The Japan Virtual Currency Exchange Association (JVCEA) will obligate its member exchanges to place limits on the trading activity of some clients, Cointelegraph Japan reports today, July 28.
The self-regulatory body has reportedly established a policy of to require its member crypto exchanges to place maximum limits on the volumes traded by the exchanges’ customers.
The move reportedly aims to prevent investors with “small assets” from suffering heavy losses and facing problems with basic daily expenses. The report does not specifically define “small assets,” nor does it specify the exact limits to be placed.
According to the report, member crypto exchanges will be able to choose from two options for how they establish trading limits.
The first option proposes a universal ceiling that implies establishing one fixed maximum limit for all “small asset” traders.

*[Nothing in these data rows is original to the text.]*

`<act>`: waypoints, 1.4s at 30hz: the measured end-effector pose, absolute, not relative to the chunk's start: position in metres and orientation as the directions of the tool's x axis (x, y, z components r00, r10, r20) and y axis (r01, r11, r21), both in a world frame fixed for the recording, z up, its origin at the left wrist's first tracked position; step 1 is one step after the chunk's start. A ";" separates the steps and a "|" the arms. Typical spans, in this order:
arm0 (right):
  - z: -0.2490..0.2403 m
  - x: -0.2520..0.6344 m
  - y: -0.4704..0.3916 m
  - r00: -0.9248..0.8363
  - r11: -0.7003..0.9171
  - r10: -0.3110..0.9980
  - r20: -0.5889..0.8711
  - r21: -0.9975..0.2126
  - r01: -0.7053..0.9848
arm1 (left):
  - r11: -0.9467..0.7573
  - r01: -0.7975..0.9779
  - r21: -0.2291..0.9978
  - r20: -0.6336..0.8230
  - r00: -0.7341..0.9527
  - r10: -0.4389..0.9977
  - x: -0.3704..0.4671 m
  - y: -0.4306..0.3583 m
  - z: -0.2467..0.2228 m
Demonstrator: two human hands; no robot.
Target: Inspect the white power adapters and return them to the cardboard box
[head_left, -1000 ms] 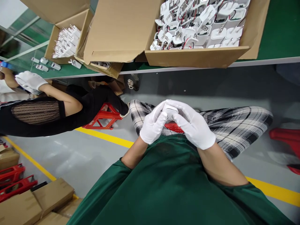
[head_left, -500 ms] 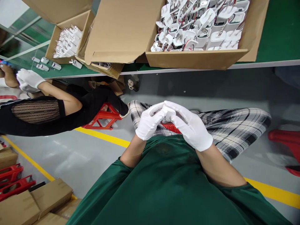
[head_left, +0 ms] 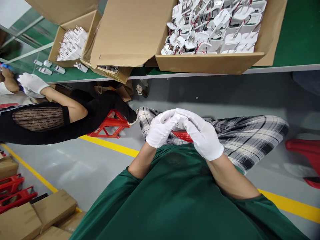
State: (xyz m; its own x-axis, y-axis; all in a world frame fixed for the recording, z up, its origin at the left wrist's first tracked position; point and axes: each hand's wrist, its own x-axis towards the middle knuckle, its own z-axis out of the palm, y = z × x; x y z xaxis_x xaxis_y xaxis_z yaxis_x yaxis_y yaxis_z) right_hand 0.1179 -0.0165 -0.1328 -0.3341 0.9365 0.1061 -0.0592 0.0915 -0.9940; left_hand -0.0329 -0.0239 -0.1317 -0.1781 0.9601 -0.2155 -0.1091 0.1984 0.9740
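Note:
A small white plug housing [head_left: 181, 121] is held between both gloved hands above my lap. My left hand [head_left: 160, 129], in a white glove, closes its fingers on the left side of it. From the right, my right hand [head_left: 203, 135] grips the same piece, its fingers bent over the top and touching the left fingertips. Part of the piece is hidden by the fingers. On the green table [head_left: 302, 36], an open cardboard box [head_left: 210, 63] holds many white housings [head_left: 231, 41] with prongs and red and black wires.
A smaller box [head_left: 56, 46] of white plugs stands at the upper left, with several loose plugs [head_left: 60, 69] beside it. A co-worker's gloved hands [head_left: 32, 85] are at the left. Red stools [head_left: 110, 126] and stacked cartons [head_left: 56, 208] stand on the floor.
My right hand and forearm have shifted slightly left, and the held piece has tilted a little. Both hands keep their hold.

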 end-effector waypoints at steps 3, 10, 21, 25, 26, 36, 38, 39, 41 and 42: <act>-0.134 0.116 -0.015 -0.300 0.028 0.951 0.072 -0.988 -0.149 | 0.137 0.011 0.990 -0.133 -0.175 0.976 -0.034 -0.022 -0.131; -0.133 0.112 -0.008 -0.427 -0.315 0.898 -0.109 -0.836 -0.450 | -0.174 0.333 0.927 0.183 0.005 0.983 -0.044 -0.025 -0.134; -0.138 0.122 -0.011 -0.351 -0.117 0.934 -0.061 -0.983 -0.140 | -0.108 -0.145 0.984 0.074 -0.222 0.972 -0.030 -0.034 -0.146; -0.135 0.128 -0.007 -0.232 0.247 0.943 0.239 -0.969 0.006 | -0.043 -0.202 0.978 -0.003 -0.225 0.974 -0.027 -0.033 -0.143; -0.134 0.127 -0.006 -0.252 0.330 0.917 0.309 -0.943 0.043 | -0.008 -0.216 0.976 -0.045 -0.239 0.970 -0.025 -0.033 -0.142; -0.141 0.121 -0.008 -0.175 0.332 0.929 0.325 -0.943 0.009 | 0.174 -0.374 0.911 -0.242 -0.143 0.960 -0.013 -0.040 -0.125; -0.142 0.121 -0.006 -0.178 0.353 0.921 0.345 -0.935 0.015 | 0.183 -0.401 0.898 -0.255 -0.134 0.958 -0.013 -0.041 -0.126; -0.141 0.121 -0.004 -0.181 0.394 0.906 0.382 -0.919 0.034 | 0.193 -0.411 0.891 -0.264 -0.124 0.956 -0.014 -0.041 -0.127; -0.140 0.122 -0.001 -0.194 0.502 0.855 0.481 -0.862 0.072 | 0.231 -0.428 0.874 -0.293 -0.085 0.952 -0.015 -0.040 -0.128; -0.140 0.122 0.001 -0.202 0.553 0.824 0.529 -0.829 0.083 | 0.254 -0.440 0.861 -0.309 -0.057 0.949 -0.016 -0.039 -0.129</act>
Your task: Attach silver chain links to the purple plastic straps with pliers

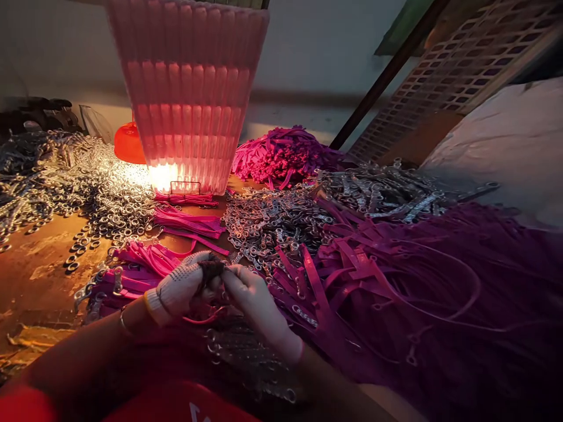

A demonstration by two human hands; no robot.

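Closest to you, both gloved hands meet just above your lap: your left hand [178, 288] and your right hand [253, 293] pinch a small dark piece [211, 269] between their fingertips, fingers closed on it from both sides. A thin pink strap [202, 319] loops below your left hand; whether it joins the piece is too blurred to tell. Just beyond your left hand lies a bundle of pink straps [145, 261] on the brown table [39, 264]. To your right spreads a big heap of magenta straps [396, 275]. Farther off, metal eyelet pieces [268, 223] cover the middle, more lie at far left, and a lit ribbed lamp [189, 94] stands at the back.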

The second option suggests a more individual approach by setting different limits for different customers depending on various factors such as their investment experience, income, the value of their assets, and age.
The JVCEA has also reportedly suggested trading activity limitations for minors, requiring an adult’s confirmation as a measure against money laundering.
Earlier this week, the JVCEA announced its intentions to put limits on its member exchanges’ margin trading, reportedly with the same intention of preventing customers from significant losses caused by highly volatile crypto markets.
The JVCEA was formed in early March, with 16 crypto exchanges teaming up to develop and coordinate rules and policies for ensuring security standards for trading cryptocurrencies. The group’s formation came following the January hack of Japan-based crypto exchange Coincheck, with losses totalling more than $534 mln.
The association is reportedly set to regulate the market in conjunction with the local Financial Services Agency (FSA), which has been restructured recently in order improve its handling of fintech-related areas, including cryptocurrencies.